Kitano évoque les "excès de la biotechnologie" avec des poissons dont le ventre est déjà tout garni de sushis ou d'autres qui ont des têtes de vache ou d'hippopotame.
Il aime pourtant les inventions hybdides : une petite voiture mécanique qui s'accroche à un sous-marin ou à un camion, une gigantesque machine à coudre-locomotive qui tourne à grand bruit pour confectionner un ruban dérisoire, se faisant ainsi la métaphore ironique de l’art contemporain.
L'exposition est largement interactive : on peut barbouiller un dinosaure de peinture, ou résoudre le casse-tête de la Tour de Hanoï, un jeu pratiqué, selon Kitano, par des moines bouddhistes pour leur méditation mais il faut, paraît-il, 580 milliards d'années pour venir à bout de la version exposée.
Amuseur et peintre
Ne voulant pas cultiver une image d'intellectuel en Europe, le réalisateur met en scène au sosu-sol de la fondation ses activités d'animateur roi de l'audimat au Japon. Il tourne actuellement huit émissions par semaine, dont une est dédiée à la politique, une autre aux mathématiques. Un panneau avertit le visiteur : "Voici le vrai travail de Takeshi Kitano".

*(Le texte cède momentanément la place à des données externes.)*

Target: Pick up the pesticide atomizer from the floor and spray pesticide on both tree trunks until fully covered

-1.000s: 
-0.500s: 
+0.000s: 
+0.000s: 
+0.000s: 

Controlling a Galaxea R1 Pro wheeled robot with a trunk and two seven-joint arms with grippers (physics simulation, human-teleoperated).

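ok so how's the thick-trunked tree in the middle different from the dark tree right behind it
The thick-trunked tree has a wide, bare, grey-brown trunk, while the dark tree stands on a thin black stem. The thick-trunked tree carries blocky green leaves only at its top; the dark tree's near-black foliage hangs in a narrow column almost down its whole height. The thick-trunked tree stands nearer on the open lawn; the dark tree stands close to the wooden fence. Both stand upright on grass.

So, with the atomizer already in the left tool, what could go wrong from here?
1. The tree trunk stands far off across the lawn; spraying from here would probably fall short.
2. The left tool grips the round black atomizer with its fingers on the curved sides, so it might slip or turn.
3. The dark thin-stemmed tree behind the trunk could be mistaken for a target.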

Derrière des rideaux rouges, un grand mur d'images de Kitano côté Beat, dans tous les accoutrements possibles : danseuse, extraterrestre, poule, lapin, bouddha. Au milieu, trois écrans où on peut voir des extraits de ses émissions, séquences-catastrophes où des bus volent ou plongent, où on s'arrose sur le plateau. "Cet aspect de mes activités n'est pas vraiment connu en Europe, or je veux présenter toutes les facettes de ma personnalité", explique-t-il, jugeant qu'il est "bien plus stimulant et intéressant" de mélanger les disciplines entre elles que de les cloisonner
Non loin des téléviseurs sont accrochés vingt-quatre tableaux réalisés en 2008-2009, des tableaux naifs aux couleurs vives : des montgolfières peuplées de chats, un poisson qui a avalé un éléphant qui a avalé un tigre...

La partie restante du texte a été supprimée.